DIRECT LIFT CONTROL USING DISTRIBUTED AERODYNAMIC BLEED

摘要

A novel approach to aerodynamic control for maneuvering and landing of carrier-based, fixed wing aircraft in the ship's wind field by augmenting the aircraft's conventional electromechanical control surfaces for direct lift control is investigated in wind tunnel experiments. The aerodynamic loads on the lifting surfaces are controlled using distributed air bleed that is driven through the surfaces by the pressure differences in flight (e.g., between and across the pressure and suction surfaces of the wing), and is regulated by low-power, surface-integrated louver valves for improved temporal response and reduced actuation requirements in comparison to conventional control. The present experiments utilize distributed bleed on a representative 3-D wing model (Re = 7.6·10~5).

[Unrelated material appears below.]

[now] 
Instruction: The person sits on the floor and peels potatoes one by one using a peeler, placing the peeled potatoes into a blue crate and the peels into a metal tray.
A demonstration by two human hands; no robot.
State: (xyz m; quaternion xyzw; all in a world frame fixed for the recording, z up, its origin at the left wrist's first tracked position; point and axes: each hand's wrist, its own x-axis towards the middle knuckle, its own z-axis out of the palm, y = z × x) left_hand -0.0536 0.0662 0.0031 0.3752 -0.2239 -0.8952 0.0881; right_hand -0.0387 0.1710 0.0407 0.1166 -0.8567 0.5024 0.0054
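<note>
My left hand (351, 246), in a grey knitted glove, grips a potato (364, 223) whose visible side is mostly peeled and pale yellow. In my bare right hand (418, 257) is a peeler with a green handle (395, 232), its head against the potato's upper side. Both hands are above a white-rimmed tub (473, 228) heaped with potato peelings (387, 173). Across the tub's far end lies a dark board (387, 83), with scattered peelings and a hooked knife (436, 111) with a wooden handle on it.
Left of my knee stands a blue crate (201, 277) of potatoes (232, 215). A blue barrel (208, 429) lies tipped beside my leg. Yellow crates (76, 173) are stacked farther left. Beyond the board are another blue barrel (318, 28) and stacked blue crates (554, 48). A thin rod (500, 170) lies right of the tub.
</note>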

Bleed flow is driven through independent spanwise arrays of slots in the vicinity of the root, mid-span and wingtip (each 4% open area). It is shown that, depending on operating conditions, the bleed leads to a lift reduction or increase of up to 28% and 11%, respectively, with minimal change in pitching moment. Stereo PIV measurements in the model's near wake show the effects of bleed on the distribution of streamwise vorticity and the tip vortex and yield the variation of spanwise loading which corroborates the global load measurements.